• _PROBLEM TO WORK ON_
Go through the listing below and report how many lines contain the word "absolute"; write no other words.

• _RECORD EXCERPTS_

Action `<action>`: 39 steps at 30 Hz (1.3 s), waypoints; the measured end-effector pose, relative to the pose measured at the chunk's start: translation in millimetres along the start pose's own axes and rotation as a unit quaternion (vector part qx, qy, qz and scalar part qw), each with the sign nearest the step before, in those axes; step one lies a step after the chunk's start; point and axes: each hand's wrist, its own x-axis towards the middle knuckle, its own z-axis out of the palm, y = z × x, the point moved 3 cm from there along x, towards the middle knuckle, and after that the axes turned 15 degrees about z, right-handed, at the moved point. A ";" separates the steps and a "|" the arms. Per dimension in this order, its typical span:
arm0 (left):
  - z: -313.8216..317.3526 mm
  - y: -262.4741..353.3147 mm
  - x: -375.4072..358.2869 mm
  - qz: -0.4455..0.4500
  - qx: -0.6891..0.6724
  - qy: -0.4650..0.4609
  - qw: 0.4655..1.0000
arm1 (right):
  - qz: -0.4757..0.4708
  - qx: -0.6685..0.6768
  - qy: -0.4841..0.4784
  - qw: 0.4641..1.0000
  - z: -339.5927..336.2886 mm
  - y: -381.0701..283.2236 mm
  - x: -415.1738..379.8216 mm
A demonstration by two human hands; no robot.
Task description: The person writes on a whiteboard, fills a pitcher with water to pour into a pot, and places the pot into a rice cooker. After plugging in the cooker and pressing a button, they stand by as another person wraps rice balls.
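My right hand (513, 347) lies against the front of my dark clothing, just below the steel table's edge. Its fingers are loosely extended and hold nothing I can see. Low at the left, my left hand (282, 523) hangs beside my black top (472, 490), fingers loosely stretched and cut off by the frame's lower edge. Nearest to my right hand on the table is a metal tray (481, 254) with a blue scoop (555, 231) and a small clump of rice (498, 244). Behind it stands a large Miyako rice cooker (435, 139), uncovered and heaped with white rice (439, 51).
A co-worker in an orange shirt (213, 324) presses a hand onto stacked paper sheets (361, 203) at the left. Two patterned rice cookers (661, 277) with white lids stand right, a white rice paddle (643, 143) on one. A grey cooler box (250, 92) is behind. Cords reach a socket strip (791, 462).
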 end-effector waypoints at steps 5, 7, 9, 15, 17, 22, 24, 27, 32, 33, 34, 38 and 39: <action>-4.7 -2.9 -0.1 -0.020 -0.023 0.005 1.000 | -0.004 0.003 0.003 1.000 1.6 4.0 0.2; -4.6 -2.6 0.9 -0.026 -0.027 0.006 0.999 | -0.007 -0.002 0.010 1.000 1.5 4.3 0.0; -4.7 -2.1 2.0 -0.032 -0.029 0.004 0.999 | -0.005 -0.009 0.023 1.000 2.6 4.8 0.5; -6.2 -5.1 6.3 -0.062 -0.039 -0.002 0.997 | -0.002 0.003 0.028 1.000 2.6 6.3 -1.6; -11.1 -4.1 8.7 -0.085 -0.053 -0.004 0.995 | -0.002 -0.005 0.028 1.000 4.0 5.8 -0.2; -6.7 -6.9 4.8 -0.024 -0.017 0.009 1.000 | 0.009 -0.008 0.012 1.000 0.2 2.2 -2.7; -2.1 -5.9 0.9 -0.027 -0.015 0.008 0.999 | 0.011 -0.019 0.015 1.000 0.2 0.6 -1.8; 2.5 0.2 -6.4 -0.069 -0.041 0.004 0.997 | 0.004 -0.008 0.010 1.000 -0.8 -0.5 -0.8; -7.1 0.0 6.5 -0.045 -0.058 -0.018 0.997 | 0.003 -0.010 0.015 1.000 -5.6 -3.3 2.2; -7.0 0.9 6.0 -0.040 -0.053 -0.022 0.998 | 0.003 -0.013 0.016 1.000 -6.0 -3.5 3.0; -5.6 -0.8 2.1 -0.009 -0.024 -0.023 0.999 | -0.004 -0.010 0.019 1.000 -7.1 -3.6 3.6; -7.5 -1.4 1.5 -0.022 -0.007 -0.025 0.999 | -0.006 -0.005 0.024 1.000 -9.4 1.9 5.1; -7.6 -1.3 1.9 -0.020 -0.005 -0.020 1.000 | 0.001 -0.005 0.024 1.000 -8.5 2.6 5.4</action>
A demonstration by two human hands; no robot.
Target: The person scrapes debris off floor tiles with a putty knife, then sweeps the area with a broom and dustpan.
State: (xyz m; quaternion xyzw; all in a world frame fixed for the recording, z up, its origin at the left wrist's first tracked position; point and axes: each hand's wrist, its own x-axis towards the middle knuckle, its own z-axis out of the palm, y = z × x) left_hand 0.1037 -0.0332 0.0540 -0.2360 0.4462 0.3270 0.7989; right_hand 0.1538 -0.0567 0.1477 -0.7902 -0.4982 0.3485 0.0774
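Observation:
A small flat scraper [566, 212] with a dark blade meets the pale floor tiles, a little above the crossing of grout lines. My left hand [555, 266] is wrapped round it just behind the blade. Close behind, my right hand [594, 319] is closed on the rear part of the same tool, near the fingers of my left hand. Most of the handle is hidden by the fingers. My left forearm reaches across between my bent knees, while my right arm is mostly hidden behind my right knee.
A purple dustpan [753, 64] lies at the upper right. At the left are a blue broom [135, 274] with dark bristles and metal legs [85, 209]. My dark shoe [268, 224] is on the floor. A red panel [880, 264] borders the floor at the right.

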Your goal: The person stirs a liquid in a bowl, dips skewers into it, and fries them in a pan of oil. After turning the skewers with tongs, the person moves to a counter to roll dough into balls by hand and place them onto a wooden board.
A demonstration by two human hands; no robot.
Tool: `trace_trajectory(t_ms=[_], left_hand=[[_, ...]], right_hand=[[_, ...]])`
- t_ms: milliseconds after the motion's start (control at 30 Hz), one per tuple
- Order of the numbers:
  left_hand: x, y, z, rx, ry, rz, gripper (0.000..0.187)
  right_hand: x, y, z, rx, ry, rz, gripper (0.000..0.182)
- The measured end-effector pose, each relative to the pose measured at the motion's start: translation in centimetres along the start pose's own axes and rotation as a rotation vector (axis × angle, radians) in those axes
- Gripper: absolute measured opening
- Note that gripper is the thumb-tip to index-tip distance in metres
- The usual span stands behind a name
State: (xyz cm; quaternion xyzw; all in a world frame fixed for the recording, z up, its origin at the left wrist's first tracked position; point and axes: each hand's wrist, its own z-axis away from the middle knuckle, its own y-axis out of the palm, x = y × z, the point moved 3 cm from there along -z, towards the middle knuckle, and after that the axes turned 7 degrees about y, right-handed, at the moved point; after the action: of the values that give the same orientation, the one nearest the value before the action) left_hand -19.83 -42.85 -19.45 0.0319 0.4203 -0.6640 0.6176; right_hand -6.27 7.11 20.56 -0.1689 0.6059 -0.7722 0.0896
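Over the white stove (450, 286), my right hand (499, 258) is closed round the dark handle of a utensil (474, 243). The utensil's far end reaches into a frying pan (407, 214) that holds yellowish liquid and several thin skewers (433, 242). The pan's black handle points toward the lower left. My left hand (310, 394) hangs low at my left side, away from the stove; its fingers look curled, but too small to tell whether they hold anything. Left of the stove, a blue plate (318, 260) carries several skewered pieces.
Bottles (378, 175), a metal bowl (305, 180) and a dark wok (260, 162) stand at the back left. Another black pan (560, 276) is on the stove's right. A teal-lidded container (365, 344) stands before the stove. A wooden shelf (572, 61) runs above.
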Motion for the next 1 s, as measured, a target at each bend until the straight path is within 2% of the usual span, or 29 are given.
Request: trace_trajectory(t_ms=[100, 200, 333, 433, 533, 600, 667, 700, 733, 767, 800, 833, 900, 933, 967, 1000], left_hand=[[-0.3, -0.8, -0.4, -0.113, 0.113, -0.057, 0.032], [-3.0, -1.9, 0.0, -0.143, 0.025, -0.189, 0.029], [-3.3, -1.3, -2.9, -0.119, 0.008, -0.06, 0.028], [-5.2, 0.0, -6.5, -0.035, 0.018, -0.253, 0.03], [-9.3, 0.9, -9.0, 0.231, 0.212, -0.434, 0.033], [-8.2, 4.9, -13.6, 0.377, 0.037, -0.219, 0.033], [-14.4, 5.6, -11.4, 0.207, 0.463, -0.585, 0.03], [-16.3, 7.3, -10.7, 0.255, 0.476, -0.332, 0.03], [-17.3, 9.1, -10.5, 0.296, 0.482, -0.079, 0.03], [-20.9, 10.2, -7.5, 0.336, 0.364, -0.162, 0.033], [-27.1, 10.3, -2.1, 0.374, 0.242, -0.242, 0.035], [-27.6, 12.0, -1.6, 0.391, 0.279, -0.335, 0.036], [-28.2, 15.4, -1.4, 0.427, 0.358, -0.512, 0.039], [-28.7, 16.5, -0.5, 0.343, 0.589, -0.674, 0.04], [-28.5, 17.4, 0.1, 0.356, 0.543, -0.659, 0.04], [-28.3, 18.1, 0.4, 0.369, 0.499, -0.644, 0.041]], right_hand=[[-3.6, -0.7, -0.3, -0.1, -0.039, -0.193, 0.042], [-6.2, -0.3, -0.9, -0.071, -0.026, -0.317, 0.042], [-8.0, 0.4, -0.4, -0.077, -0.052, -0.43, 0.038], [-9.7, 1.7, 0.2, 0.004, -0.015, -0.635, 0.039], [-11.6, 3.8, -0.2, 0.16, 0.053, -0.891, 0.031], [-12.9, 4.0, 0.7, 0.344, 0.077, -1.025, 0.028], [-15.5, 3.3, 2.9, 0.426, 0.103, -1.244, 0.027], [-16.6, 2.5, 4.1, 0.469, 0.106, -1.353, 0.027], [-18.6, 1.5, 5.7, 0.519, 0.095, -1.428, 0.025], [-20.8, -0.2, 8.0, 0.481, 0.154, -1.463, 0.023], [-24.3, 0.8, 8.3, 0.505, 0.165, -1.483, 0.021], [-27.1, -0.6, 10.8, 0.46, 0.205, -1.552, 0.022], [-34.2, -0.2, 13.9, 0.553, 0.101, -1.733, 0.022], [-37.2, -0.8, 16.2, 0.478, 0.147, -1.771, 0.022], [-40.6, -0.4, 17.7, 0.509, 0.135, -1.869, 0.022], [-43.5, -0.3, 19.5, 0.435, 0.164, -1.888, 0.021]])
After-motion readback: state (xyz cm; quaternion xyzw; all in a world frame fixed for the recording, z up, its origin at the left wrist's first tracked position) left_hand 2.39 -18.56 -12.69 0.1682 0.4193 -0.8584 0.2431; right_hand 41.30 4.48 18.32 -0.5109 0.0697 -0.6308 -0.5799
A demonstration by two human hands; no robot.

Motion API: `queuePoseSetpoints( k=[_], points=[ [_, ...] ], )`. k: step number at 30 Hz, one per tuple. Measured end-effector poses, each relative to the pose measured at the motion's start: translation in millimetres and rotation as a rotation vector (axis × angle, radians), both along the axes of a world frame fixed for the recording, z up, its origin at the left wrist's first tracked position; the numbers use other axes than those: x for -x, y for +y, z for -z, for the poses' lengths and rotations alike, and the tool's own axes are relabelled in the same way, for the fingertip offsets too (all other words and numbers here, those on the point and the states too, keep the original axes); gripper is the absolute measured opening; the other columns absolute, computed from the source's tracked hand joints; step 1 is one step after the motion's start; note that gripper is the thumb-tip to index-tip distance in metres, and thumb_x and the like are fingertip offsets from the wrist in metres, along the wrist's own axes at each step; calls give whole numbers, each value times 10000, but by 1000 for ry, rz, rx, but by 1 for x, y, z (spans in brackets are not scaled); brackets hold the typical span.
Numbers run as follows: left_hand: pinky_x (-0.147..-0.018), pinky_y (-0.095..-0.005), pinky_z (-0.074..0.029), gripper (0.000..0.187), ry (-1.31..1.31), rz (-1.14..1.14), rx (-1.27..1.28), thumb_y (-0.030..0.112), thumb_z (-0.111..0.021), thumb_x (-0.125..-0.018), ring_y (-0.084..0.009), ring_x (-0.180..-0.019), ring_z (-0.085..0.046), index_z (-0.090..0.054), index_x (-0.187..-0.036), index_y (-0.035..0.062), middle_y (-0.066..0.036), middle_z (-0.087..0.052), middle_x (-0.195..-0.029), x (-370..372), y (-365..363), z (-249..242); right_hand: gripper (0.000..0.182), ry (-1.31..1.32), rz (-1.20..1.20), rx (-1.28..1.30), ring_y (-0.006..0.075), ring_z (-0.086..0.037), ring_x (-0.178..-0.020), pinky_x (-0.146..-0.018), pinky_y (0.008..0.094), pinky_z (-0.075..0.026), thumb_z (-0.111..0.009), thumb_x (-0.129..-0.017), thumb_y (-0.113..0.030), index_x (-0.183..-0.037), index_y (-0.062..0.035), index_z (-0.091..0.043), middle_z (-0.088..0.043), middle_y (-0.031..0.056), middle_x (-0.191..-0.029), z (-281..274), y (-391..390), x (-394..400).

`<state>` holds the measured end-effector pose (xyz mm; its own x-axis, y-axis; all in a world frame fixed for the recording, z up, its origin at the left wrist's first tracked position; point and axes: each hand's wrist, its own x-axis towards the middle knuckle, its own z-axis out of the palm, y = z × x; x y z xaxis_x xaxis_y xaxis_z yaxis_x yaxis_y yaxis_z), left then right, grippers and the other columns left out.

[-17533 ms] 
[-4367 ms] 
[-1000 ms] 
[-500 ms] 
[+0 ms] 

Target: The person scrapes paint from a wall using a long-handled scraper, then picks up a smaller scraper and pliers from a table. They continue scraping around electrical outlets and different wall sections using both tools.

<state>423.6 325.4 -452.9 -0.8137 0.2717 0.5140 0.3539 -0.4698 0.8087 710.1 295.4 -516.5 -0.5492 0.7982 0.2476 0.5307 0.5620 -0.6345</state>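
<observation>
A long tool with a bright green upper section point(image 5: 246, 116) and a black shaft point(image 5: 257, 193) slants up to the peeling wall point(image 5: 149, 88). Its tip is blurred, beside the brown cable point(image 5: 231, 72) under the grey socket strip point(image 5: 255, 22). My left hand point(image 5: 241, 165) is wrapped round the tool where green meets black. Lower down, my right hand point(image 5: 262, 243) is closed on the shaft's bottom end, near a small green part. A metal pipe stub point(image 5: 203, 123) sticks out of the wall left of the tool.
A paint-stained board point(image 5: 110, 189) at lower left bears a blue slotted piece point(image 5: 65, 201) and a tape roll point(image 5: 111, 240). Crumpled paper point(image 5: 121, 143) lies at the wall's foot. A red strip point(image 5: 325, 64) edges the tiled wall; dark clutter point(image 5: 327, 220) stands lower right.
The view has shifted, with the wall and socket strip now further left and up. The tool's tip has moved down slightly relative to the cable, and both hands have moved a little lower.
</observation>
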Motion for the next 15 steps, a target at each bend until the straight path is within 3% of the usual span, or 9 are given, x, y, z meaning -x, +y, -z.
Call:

• _WRITTEN SOLUTION_
2